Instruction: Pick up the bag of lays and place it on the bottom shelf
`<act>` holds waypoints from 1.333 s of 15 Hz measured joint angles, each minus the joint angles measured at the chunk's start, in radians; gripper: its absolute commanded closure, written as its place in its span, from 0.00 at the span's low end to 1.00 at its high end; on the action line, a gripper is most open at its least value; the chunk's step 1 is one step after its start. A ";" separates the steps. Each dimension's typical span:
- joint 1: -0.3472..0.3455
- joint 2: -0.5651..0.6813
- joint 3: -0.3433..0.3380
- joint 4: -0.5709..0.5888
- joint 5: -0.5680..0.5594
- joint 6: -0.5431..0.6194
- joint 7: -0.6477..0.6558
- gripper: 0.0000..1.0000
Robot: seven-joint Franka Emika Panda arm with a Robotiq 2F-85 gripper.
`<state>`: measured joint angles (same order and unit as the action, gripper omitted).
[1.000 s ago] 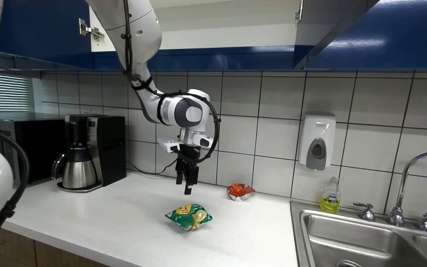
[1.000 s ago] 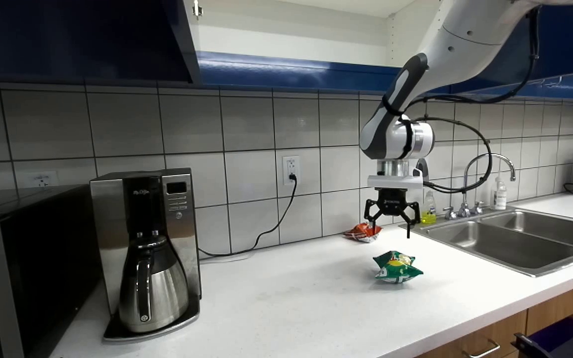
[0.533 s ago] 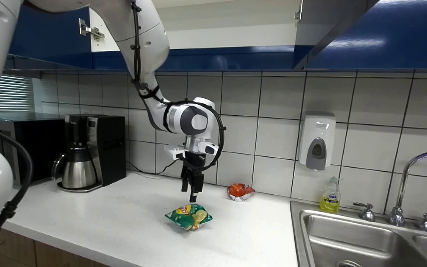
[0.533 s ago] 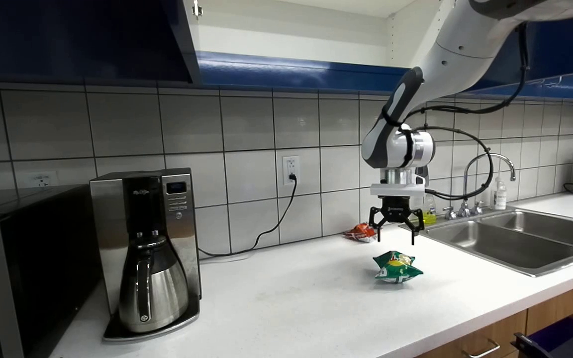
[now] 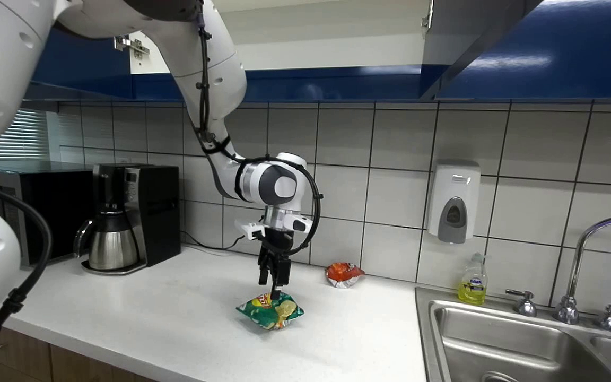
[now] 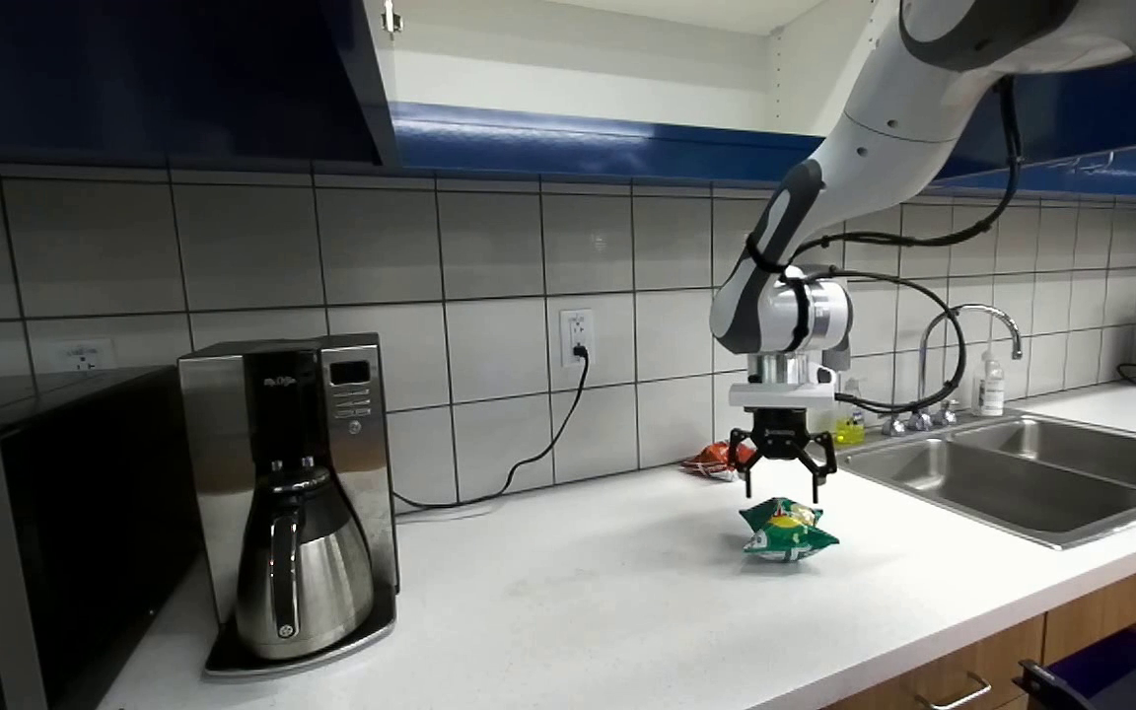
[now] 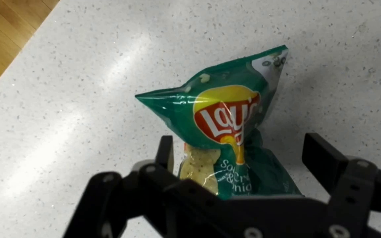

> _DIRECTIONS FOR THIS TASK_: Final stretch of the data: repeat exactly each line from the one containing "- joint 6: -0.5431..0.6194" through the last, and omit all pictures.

> _EXERCISE OUTPUT_:
- joint 6: -0.5431..0.6194
- joint 7: -0.6477..0.6558
- gripper: 0.0000..1.0000
Robot: seven-joint Franka Emika Panda arm with a Robotiq 2F-85 gripper.
`<state>`: measured joint angles (same order and unit as the action, gripper omitted).
[1.000 s ago] 
[1.000 s ago] 
[0.533 s ago] 
[0.533 s ago] 
[now] 
[now] 
[now] 

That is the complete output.